If "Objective" shows up in a line of the material, return that line.

Start of WORKING DATA

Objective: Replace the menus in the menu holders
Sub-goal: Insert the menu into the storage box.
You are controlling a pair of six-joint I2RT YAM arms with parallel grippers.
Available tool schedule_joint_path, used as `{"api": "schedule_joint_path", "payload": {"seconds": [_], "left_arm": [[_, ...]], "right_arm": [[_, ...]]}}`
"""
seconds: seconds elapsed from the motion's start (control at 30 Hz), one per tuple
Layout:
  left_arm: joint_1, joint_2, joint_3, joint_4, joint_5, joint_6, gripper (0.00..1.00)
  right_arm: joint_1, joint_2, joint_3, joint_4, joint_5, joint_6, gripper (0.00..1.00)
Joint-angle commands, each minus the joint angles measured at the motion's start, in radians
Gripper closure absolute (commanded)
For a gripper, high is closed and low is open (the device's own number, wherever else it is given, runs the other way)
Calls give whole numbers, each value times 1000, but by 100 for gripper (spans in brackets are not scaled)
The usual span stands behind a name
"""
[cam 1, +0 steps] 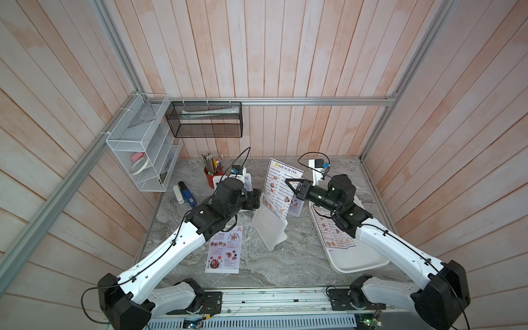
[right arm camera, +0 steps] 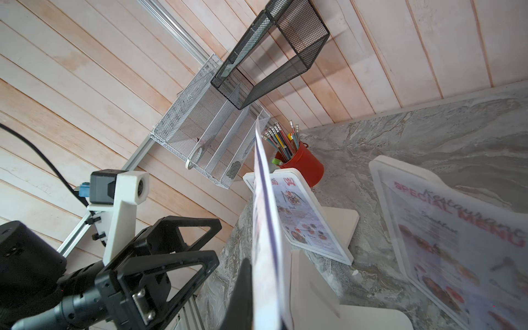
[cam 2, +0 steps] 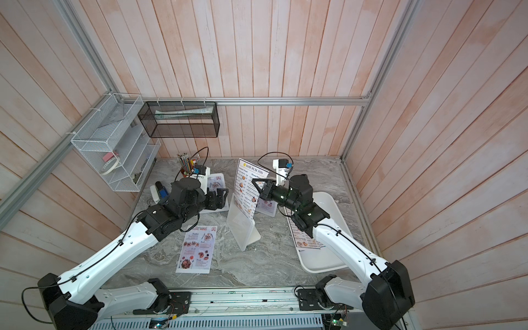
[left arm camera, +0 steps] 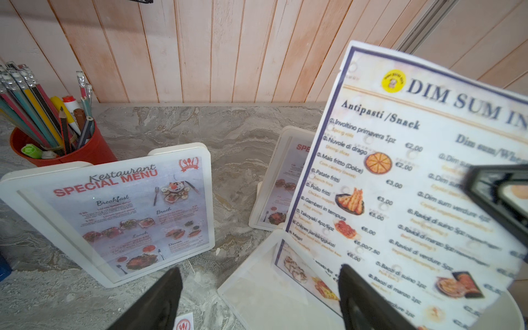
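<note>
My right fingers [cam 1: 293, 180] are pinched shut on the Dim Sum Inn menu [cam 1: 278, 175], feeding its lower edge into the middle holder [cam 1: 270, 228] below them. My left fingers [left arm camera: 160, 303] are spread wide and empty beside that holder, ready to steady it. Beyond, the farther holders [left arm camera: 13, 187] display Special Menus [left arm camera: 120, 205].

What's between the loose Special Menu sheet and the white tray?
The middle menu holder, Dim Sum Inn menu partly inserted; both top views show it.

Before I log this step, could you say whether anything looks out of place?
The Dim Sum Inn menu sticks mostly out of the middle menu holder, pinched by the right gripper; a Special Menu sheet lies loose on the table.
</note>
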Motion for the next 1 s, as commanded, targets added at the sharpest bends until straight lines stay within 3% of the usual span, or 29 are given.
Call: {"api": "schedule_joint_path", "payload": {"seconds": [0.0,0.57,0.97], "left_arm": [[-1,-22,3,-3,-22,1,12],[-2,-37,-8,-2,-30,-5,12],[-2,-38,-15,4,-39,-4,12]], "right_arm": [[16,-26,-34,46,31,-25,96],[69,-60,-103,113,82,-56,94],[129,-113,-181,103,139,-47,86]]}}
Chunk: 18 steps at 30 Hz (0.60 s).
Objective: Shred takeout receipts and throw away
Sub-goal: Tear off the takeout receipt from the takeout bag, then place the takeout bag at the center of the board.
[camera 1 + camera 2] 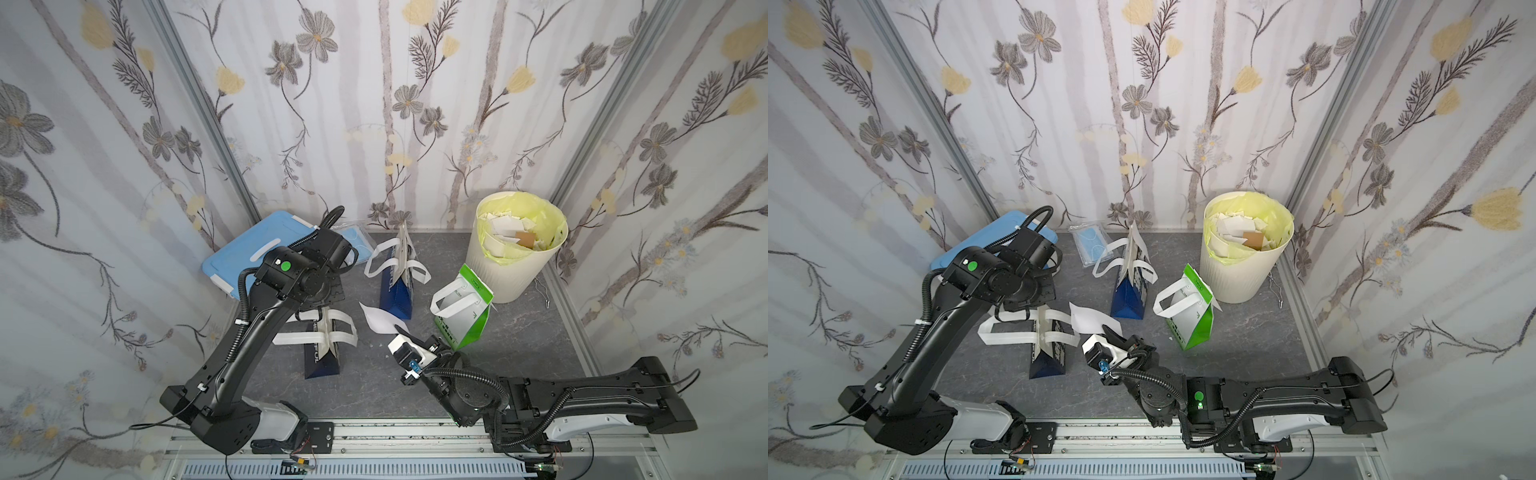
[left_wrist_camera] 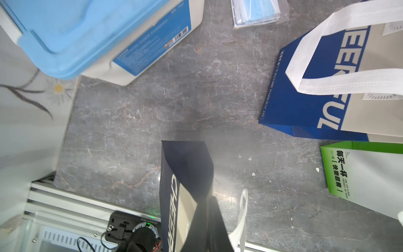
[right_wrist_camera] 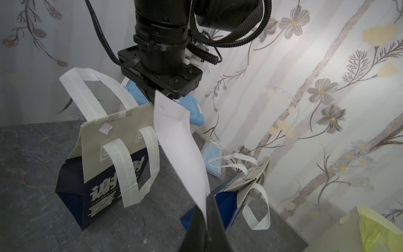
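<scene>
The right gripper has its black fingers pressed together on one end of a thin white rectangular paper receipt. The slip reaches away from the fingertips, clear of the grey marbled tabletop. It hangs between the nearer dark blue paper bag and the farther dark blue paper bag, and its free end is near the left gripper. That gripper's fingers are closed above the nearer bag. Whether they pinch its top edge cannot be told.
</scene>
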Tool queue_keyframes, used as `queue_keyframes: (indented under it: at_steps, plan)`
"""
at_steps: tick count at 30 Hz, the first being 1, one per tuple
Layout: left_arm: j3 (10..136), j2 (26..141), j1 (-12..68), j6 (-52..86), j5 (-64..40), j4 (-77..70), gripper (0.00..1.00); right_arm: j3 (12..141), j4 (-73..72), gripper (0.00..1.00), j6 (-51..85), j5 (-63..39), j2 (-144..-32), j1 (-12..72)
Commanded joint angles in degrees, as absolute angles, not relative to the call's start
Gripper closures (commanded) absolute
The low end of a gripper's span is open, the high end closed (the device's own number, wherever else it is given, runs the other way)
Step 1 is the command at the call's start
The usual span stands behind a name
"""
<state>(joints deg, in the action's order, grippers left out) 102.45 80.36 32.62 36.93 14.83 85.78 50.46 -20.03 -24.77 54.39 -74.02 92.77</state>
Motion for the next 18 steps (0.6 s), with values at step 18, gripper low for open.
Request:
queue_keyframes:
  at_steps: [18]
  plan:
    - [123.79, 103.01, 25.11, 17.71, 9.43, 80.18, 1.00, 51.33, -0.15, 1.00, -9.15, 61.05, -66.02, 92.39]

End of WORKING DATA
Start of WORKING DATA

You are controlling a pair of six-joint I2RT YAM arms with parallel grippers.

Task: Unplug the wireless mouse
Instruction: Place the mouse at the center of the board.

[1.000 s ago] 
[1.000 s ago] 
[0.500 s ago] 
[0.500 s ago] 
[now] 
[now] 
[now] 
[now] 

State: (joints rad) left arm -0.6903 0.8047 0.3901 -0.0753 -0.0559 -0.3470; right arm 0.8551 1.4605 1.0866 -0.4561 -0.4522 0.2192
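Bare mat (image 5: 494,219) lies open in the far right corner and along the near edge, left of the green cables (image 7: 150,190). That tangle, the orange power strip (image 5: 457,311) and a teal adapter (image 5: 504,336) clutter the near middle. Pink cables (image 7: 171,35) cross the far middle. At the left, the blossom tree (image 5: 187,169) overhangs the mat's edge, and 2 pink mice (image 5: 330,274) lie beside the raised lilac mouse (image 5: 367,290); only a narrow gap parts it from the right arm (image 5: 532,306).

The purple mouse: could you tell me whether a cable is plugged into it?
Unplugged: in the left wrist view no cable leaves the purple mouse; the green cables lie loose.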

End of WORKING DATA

- [EXPECTED ANSWER]:
Objective: Replace the menus in the menu holders
Objective: Shred takeout receipts and throw away

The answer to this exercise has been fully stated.